In the entries below, find each line with the word "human" and pull it out.
INPUT RECORDS Start Marker
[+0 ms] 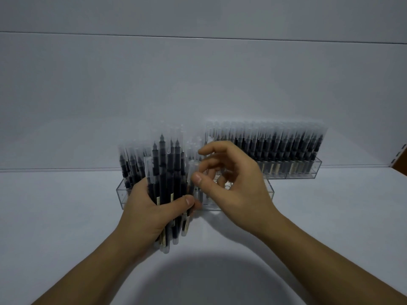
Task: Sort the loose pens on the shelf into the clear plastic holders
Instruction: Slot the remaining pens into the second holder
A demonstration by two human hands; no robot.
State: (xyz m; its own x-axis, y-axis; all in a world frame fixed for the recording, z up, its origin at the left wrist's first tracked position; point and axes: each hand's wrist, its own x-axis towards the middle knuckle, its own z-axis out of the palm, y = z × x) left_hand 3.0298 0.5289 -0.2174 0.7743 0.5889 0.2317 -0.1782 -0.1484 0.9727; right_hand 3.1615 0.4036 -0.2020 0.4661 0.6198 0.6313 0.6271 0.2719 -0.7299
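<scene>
Here, pens are fed one at a time into the near holder [270, 191], a clear plastic trough standing on the white shelf [66, 216]. The left hand [149, 209] is clenched round a bundle of pens [164, 172], held upright just in front of the near holder's left end, capped tips up. This probably keeps the stock turned the way it must stand in the slots, and close to them. The right hand [237, 186] hovers over the near holder's middle, fingers curled, with the thumb against a single pen [191, 172] at the bundle's right edge. Blur hides whether thumb and fingers have closed on that pen, so its grasp cannot be told. A few seated pens [130, 166] stand in the near holder's left end, behind the bundle. Its right part looks largely unfilled, though the hand covers much of it. Behind and to the right of the near holder stands the far holder [317, 170], packed with a full row of upright pens. By this showing one holder is done and the second is barely begun. The next move calls for drawing one pen free without loosening the rest.
</scene>
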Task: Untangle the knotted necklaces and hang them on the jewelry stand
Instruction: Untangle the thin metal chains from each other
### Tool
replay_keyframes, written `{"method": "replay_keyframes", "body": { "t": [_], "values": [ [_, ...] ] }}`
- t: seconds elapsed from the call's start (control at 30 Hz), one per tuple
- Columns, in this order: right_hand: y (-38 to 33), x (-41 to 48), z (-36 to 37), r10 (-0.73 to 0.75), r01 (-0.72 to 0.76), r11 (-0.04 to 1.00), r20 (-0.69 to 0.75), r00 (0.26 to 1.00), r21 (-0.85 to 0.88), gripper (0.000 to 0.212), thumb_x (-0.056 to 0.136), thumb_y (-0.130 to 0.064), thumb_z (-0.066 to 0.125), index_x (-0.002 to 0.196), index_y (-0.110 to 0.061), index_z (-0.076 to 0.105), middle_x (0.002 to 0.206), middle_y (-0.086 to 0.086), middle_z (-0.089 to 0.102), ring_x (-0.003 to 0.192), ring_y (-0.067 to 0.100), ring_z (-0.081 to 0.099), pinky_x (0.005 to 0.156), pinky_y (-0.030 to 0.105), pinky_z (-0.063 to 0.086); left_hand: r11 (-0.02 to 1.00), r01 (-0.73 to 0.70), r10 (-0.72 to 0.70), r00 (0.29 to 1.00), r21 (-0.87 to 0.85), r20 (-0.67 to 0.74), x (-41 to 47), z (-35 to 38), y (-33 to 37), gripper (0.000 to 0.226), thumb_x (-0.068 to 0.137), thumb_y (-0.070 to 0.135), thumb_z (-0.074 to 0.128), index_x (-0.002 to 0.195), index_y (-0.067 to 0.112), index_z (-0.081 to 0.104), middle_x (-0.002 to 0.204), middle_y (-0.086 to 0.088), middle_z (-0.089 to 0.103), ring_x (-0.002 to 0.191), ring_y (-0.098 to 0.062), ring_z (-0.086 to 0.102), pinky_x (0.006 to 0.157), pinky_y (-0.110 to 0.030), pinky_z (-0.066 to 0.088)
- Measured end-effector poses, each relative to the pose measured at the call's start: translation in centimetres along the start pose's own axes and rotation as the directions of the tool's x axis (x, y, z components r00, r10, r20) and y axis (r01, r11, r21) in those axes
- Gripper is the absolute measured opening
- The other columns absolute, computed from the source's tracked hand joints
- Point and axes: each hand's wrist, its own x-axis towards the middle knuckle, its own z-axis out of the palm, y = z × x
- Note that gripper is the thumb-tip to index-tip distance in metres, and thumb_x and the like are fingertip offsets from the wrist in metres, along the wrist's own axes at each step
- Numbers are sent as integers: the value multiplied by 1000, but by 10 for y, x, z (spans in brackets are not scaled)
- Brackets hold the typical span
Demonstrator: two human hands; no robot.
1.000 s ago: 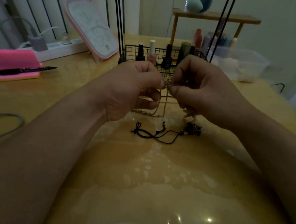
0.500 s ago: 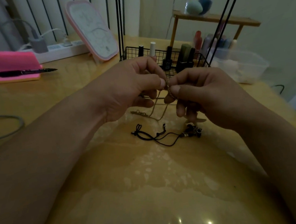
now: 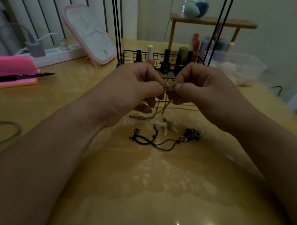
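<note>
Black cord necklace (image 3: 158, 142) lies on the table (image 3: 151, 185), just below the hands. Above it, left hand (image 3: 129, 92) and right hand (image 3: 202, 90) each pinch the gold chain (image 3: 161, 107), fingertips nearly meeting, loops trailing down to the table. Behind, a wire basket (image 3: 130, 55) holds upright nail polish bottles (image 3: 165, 63).

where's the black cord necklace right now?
Head view, centre: the black cord necklace lies on the table, just nearer the camera than the left hand and right hand, which pinch the gold chain.
</note>
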Motion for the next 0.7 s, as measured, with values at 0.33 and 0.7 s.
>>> {"method": "replay_keyframes", "body": {
  "t": [0.33,0.7],
  "values": [
    [-3,3,-2,189,-226,903,133,973,366,18,95,5,59,107,-5,68,93,8,70,88,24,71,75,32,61,991,-114,120,989,72,-90,-1,3,-1,8,94,6,70,92,14,69,93,5,68,74,-6,65,67,-24,57],
    [-4,4,-3,167,-203,884,122,978,421,16,95,5,59,100,-7,67,87,6,73,85,22,72,77,31,61,986,-72,73,997,148,1,2,3,-7,3,98,17,68,99,16,71,86,2,72,79,-13,69,73,-29,62]
  ]
}}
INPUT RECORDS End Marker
THE ANSWER —
A demonstration by two human hands; no robot.
Demonstrator: two human hands; no robot.

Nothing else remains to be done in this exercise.